# DATA
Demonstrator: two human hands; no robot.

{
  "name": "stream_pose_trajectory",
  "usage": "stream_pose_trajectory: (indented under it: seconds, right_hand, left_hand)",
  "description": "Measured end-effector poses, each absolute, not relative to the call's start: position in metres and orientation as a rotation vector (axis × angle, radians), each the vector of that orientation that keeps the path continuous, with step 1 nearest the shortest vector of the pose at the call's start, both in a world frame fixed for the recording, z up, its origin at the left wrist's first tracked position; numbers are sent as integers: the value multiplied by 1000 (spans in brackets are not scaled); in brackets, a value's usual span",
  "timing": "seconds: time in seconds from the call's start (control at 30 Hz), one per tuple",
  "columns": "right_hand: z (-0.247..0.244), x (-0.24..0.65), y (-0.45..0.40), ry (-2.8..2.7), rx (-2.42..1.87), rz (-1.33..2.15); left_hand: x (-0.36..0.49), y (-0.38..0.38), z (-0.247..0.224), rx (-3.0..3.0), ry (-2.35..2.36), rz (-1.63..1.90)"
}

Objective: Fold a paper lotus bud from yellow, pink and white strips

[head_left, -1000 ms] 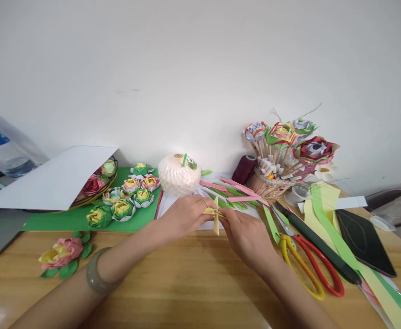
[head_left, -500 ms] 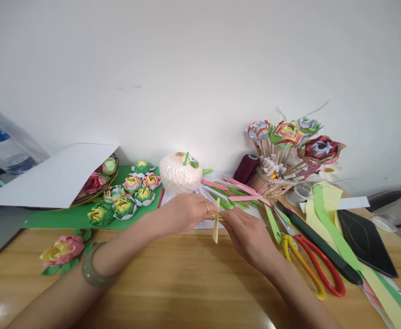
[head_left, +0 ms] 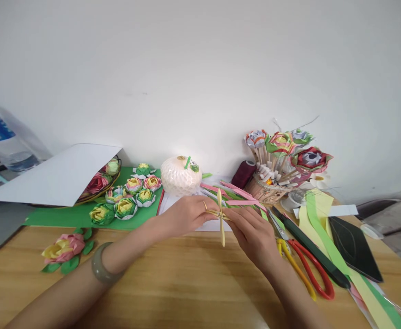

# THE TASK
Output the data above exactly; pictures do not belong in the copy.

# WRITTEN SOLUTION
Demonstrator: two human hands; no robot.

{
  "name": "stream_pose_trajectory",
  "usage": "stream_pose_trajectory: (indented under it: seconds, right_hand, left_hand)",
  "description": "Measured end-effector poses, each absolute, not relative to the call's start: position in metres and orientation as a rotation vector (axis × angle, radians), each the vector of that orientation that keeps the path continuous, with step 1 nearest the shortest vector of the pose at the call's start, both in a world frame fixed for the recording, z up, its origin at the left wrist's first tracked position; numbers are sent as integers: the value multiplied by 1000 (spans in brackets are not scaled); in brackets, a value's usual span",
  "timing": "seconds: time in seconds from the call's start (control at 30 Hz), one per tuple",
  "columns": "right_hand: z (-0.247..0.244), x (-0.24..0.65), y (-0.45..0.40), ry (-2.8..2.7), rx (-2.42..1.87), rz (-1.33..2.15); left_hand: x (-0.36..0.49), y (-0.38..0.38), z (-0.247..0.224), rx (-3.0..3.0), ry (-2.35..2.36), rz (-1.63..1.90)"
}

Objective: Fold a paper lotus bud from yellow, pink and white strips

[head_left, -1000 ms] 
[head_left, -500 ms] 
[head_left, +0 ms] 

What this exercise needed has been supplied.